In Response To: Re: Alternate Dimension MB... (griefmop)

: I submit that processes can be effectively (for human
: purposes, and who else is science for?) random from a
: certain perspective and yet deterministic from
: another. A similar example is the way certain
: computers generate random numbers, by grabbing a few
: digits off of an operation it happens to be performing
: at the moment. Truly random? No, but effectively so.

This is the "hidden variable" hypothesis Einstein suggested to explain apparently indeterminate processes in QM: that something is in fact determining those processes' outcomes, but we haven't yet seen it and perhaps we can't see it.

After all, even if dice were completely and hopelessly beyond our power to analyze, we could still list a die's value each time it's thrown: 1,2,5,1,3,5,6,3,2,5,6,1,4,5,6... So if you wrote down a list of random numbers beforehand and were lucky enough to reproduce the correct list, you'd have a perfectly correct theory of what values turn up on that die when. The process would be determinist, even if we couldn't possibly think up the correct theory to describe it without a huge helping of luck.

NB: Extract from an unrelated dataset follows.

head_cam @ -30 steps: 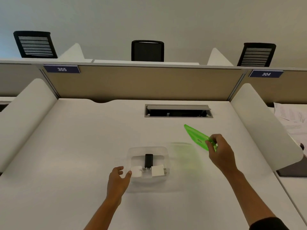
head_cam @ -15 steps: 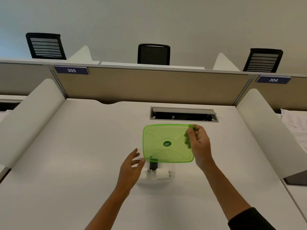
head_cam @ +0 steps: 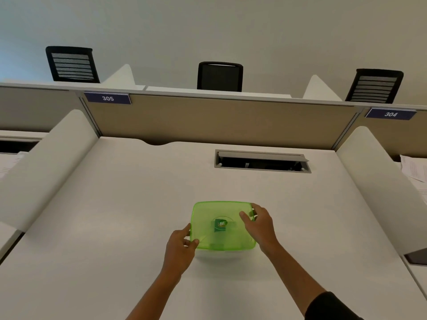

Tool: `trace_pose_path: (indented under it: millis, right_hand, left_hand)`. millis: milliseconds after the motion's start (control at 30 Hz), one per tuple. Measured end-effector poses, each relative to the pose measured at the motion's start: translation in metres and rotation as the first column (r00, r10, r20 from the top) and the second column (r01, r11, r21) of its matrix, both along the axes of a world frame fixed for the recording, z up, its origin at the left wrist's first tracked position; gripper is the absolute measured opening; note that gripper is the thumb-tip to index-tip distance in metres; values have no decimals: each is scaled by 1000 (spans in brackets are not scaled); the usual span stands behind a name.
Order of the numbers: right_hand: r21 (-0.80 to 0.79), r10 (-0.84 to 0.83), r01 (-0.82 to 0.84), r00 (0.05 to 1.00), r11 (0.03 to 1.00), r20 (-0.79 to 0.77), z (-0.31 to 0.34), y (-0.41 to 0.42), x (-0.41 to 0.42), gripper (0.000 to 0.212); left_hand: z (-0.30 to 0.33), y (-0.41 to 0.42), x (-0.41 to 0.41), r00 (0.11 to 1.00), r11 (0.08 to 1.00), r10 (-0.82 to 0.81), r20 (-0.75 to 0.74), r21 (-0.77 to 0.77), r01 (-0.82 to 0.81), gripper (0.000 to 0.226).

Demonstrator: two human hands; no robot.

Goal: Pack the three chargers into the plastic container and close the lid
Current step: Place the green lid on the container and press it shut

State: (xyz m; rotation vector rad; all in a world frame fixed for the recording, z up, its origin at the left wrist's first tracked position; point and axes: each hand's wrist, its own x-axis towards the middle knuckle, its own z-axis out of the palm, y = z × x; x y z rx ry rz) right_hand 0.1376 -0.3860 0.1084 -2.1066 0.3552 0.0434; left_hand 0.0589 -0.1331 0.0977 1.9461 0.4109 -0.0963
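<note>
A translucent green lid (head_cam: 215, 213) with a round logo in its middle lies flat over the clear plastic container (head_cam: 221, 252), whose front wall shows faintly below the lid's near edge. My left hand (head_cam: 181, 249) grips the lid's near left corner with thumb and fingers. My right hand (head_cam: 258, 224) rests on the lid's right edge, fingers over the top. The chargers are hidden under the lid; only faint pale shapes show through it.
The white desk (head_cam: 115, 215) has a grey cable slot (head_cam: 262, 161) behind the container. White curved dividers (head_cam: 44, 167) stand at both sides, a beige partition (head_cam: 219, 121) at the back. Papers (head_cam: 416, 172) lie on the neighbouring desk at right.
My right hand carried the green lid from the right, over the container, and lowered it flat onto it. My left hand moved from the container's side to the lid's left corner.
</note>
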Motion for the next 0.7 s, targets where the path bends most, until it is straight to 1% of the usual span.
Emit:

And this is where Bell's theorem comes in. It shows that for a given process--the "entangled particles" experiment is one common variant--you'd see certain inequalities in the outcome data provided the process was locally determinist in *any* way...even the minimal "you can write down a list of outcomes" way. QM's predictions do not show these inequalities...and neither, apparently, does the data gathered by experiment. Reality is not even second-hand locally determinate.

Now Bell's theorem doesn't apply to non-local determinism...that is, it still allows for you to be able to predict the outcome of an experiment *provided* you know everything else about the universe at every place and time. So we can't be sure whether the "real world" is truly indeterminate, or simply non-locally determinate. But as finite beings ourselves, we can never be sure of this anyway.